Return an exact copy of the entries, skipping any picture you find.

EXCERPTED DATA:
·····

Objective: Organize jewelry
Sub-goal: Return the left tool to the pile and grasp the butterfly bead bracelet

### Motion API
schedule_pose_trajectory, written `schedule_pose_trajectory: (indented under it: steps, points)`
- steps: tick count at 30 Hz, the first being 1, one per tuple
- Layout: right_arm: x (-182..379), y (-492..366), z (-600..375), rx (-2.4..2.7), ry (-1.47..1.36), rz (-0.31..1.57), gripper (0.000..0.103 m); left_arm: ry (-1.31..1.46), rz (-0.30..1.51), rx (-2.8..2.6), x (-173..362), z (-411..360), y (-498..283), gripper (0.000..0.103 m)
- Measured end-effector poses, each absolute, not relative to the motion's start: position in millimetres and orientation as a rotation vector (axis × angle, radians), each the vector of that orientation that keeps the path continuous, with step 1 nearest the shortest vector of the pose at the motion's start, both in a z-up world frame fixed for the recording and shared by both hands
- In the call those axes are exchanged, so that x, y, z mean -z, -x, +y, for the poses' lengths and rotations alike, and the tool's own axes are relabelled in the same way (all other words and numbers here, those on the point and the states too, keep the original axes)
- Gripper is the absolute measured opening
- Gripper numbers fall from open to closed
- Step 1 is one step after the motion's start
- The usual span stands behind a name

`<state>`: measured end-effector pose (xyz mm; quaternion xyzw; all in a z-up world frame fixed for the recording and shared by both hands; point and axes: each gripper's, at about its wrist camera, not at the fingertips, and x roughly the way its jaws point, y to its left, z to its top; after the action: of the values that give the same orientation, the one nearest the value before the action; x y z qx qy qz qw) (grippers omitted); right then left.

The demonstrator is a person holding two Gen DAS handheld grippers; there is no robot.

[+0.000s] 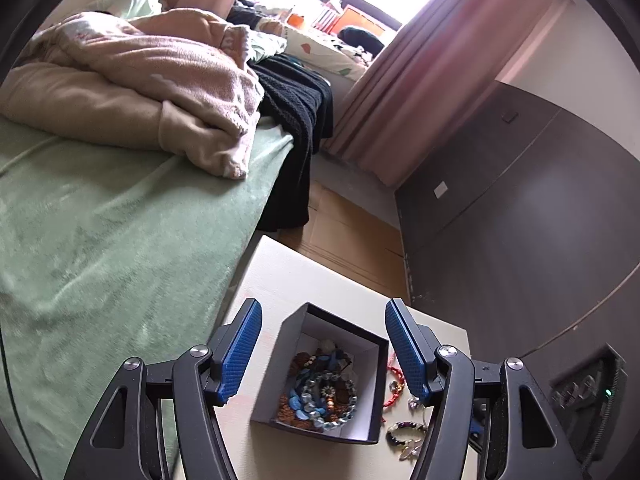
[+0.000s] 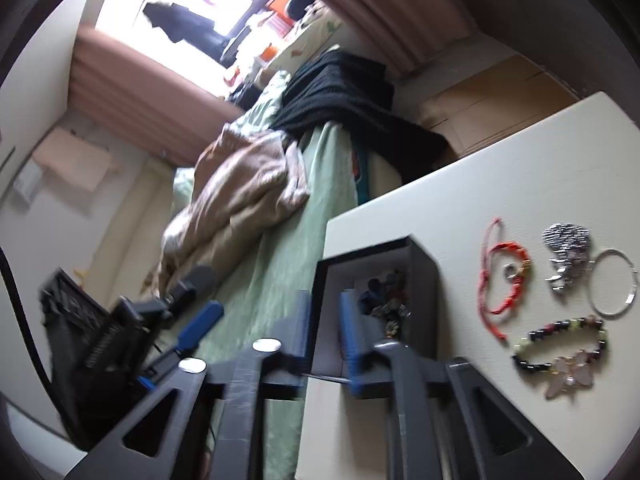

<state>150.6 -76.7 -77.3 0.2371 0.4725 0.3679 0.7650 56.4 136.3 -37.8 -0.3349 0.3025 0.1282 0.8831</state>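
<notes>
A black jewelry box [image 1: 372, 392] with a white inside stands on the white table [image 1: 288, 276] and holds several beaded bracelets [image 1: 324, 392]. My left gripper [image 1: 323, 344] is open, hovering above the box with nothing between its blue pads. My right gripper [image 2: 323, 320] is open by a narrow gap and empty, at the box's [image 2: 424, 304] near left wall. On the table right of the box lie a red cord bracelet [image 2: 504, 276], a silver brooch [image 2: 566, 252], a silver bangle [image 2: 614, 282] and a dark beaded bracelet with a pink flower [image 2: 560, 356].
A bed with a green cover [image 1: 112, 240], a beige blanket [image 1: 140, 80] and a black cloth [image 1: 296, 120] lies left of the table. A dark cabinet [image 1: 520, 220] stands right. Cardboard [image 1: 352, 232] lies on the floor beyond the table.
</notes>
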Motion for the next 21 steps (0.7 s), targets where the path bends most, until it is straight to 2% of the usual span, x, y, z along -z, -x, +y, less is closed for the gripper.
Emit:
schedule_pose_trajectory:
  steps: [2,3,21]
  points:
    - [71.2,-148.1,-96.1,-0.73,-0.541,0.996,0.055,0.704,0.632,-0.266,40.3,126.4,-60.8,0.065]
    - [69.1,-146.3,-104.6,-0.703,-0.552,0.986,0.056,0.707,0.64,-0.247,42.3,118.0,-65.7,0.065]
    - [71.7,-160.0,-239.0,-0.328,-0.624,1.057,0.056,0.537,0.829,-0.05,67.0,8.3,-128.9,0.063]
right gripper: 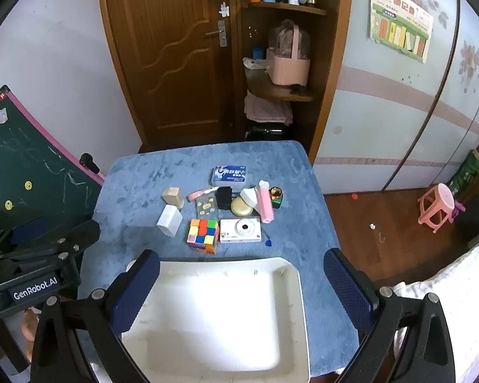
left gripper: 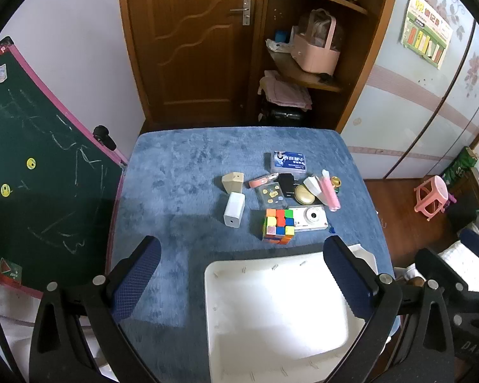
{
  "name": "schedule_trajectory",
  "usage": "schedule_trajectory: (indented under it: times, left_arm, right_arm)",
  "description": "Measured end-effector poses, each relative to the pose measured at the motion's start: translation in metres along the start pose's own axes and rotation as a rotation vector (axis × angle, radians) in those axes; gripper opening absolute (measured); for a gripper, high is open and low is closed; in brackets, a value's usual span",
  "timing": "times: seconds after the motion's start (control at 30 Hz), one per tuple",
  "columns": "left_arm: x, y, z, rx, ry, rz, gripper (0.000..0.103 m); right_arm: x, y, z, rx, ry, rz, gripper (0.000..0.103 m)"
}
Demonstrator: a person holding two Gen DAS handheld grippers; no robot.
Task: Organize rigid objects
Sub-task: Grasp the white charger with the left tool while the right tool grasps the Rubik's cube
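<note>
From the left wrist, the left claw [left gripper: 241, 274] hangs wide open and empty above the desk [left gripper: 175, 166]; the white tray [left gripper: 271, 312] lies under its right finger, the Rubik's cube [left gripper: 278, 226] straight ahead. From the right wrist, the right claw [right gripper: 241, 274], also spread and empty, straddles the tray [right gripper: 220, 312]; the cube [right gripper: 203, 231] sits just beyond the rim, probably slightly nearer this hand, the long camera [right gripper: 240, 229] beside it crosswise.

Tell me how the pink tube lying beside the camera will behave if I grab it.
The pink tube looks round and lies flat, so a nudge may roll it. It leans against the white cap, which could shift too. Smooth plastic may slip between fingers.
</note>
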State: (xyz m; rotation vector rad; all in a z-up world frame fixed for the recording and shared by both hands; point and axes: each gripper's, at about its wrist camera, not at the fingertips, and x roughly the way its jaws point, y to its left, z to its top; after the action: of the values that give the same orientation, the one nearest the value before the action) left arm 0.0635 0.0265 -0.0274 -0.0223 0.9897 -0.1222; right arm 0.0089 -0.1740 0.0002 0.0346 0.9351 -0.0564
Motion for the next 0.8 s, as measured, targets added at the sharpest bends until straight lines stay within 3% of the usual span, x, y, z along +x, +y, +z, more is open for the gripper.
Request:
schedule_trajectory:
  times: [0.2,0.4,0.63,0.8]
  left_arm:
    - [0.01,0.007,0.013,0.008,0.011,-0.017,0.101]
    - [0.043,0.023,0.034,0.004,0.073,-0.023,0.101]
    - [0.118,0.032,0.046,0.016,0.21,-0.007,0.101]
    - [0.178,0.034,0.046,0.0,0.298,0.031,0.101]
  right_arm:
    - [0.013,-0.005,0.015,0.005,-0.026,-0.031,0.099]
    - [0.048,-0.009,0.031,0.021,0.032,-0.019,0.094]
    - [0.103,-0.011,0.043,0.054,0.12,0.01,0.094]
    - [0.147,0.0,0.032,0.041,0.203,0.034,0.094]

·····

ANSWER:
Objective: Organize jewelry
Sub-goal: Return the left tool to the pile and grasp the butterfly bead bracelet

### Motion API
schedule_pose_trajectory, written `schedule_pose_trajectory: (indented under it: steps, points)`
- steps: tick count at 30 Hz, the first being 1, one per tuple
- Layout: right_arm: x (-182..379), y (-492..366), z (-600..375), rx (-2.4..2.7), ry (-1.47..1.36), rz (-0.31..1.57), gripper (0.000..0.103 m); left_arm: ry (-1.31..1.46), rz (-0.30..1.51), rx (-2.8..2.6), x (-173..362), z (-411..360), y (-498..283), gripper (0.000..0.103 m)
- Measured end-effector poses, each absolute, not relative to the motion's start: position in millimetres and orientation as a rotation vector (axis × angle, radians), each the vector of that orientation that keeps the path continuous, with step 1 nearest the shortest vector of the pose at the motion's start, both in a z-up world frame fixed for the recording and shared by both hands
- In the call those axes are exchanged, so that x, y, z mean -z, -x, +y, for the poses' lengths and rotations alike, and the tool's own axes are relabelled in the same way (all other words and numbers here, those on the point and the states too, keep the original axes)
- Gripper is the absolute measured opening
- Gripper numbers fall from open to closed
- Step 1 is one step after the motion's start
- The usual span stands behind a name

`<state>`: measured end-effector pose (xyz mm; quaternion xyzw; all in a z-up world frame fixed for the recording and shared by both hands; point and axes: each gripper's, at about its wrist camera, not at the fingertips, and x roughly the way its jaws point, y to its left, z to its top; after the action: of the values that give the same orientation, the one nearest the value before the action; x y z qx qy qz qw) (grippers omitted); right then left.

The demonstrator is a person holding two Gen DAS handheld grippers; there is no robot.

[+0.000s] 
[+0.000s] 

<state>150.6 -76.7 -77.3 0.2371 0.4725 0.3679 0.7650 56.4 136.3 -37.8 -0.3349 0.3025 0.1282 0.8831</state>
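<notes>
A black jewelry box [image 1: 372, 392] with a white inside stands on the white table [image 1: 288, 276] and holds several beaded bracelets [image 1: 324, 392]. My left gripper [image 1: 323, 344] is open, hovering above the box with nothing between its blue pads. My right gripper [image 2: 323, 320] is open by a narrow gap and empty, at the box's [image 2: 424, 304] near left wall. On the table right of the box lie a red cord bracelet [image 2: 504, 276], a silver brooch [image 2: 566, 252], a silver bangle [image 2: 614, 282] and a dark beaded bracelet with a pink flower [image 2: 560, 356].
A bed with a green cover [image 1: 112, 240], a beige blanket [image 1: 140, 80] and a black cloth [image 1: 296, 120] lies left of the table. A dark cabinet [image 1: 520, 220] stands right. Cardboard [image 1: 352, 232] lies on the floor beyond the table.
</notes>
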Motion for the next 21 steps (0.7 s), targets where the path bends most, until it is straight to 2% of the usual span, x, y, z along -z, -x, +y, less is closed for the gripper.
Emit:
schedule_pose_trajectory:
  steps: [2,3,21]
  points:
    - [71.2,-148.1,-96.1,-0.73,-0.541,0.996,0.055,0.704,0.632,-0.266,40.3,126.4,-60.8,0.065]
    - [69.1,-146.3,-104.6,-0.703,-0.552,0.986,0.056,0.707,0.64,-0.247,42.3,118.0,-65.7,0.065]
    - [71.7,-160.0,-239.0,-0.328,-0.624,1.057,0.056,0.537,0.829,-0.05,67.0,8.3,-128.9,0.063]
right gripper: 
left gripper: 
{
  "name": "schedule_trajectory",
  "usage": "schedule_trajectory: (indented under it: times, left_arm, right_arm)",
  "description": "Measured end-effector poses, each relative to the pose measured at the motion's start: translation in metres along the start pose's own axes and rotation as a rotation vector (axis × angle, radians) in those axes; gripper opening absolute (measured); for a gripper, high is open and low is closed; in brackets, a value's usual span",
  "timing": "times: seconds after the motion's start (control at 30 Hz), one per tuple",
  "columns": "left_arm: x, y, z, rx, ry, rz, gripper (0.000..0.103 m); right_arm: x, y, z, rx, ry, rz, gripper (0.000..0.103 m)"
}
Demonstrator: a person holding two Gen DAS handheld grippers; no robot.
Task: Organize rigid objects
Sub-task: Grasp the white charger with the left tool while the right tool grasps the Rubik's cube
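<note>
From the left wrist, the left claw [left gripper: 241, 274] hangs wide open and empty above the desk [left gripper: 175, 166]; the white tray [left gripper: 271, 312] lies under its right finger, the Rubik's cube [left gripper: 278, 226] straight ahead. From the right wrist, the right claw [right gripper: 241, 274], also spread and empty, straddles the tray [right gripper: 220, 312]; the cube [right gripper: 203, 231] sits just beyond the rim, probably slightly nearer this hand, the long camera [right gripper: 240, 229] beside it crosswise.

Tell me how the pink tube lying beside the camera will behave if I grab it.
The pink tube looks round and lies flat, so a nudge may roll it. It leans against the white cap, which could shift too. Smooth plastic may slip between fingers.
</note>
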State: (xyz m; rotation vector rad; all in a z-up world frame fixed for the recording and shared by both hands; point and axes: each gripper's, at about its wrist camera, not at the fingertips, and x roughly the way its jaws point, y to its left, z to its top; after the action: of the values that give the same orientation, the one nearest the value before the action) left arm 0.0635 0.0265 -0.0274 -0.0223 0.9897 -0.1222; right arm 0.0089 -0.1740 0.0002 0.0346 0.9351 -0.0564
Motion for the next 0.8 s, as measured, targets added at the sharpest bends until straight lines stay within 3% of the usual span, x, y, z along +x, +y, +z, more is open for the gripper.
Request:
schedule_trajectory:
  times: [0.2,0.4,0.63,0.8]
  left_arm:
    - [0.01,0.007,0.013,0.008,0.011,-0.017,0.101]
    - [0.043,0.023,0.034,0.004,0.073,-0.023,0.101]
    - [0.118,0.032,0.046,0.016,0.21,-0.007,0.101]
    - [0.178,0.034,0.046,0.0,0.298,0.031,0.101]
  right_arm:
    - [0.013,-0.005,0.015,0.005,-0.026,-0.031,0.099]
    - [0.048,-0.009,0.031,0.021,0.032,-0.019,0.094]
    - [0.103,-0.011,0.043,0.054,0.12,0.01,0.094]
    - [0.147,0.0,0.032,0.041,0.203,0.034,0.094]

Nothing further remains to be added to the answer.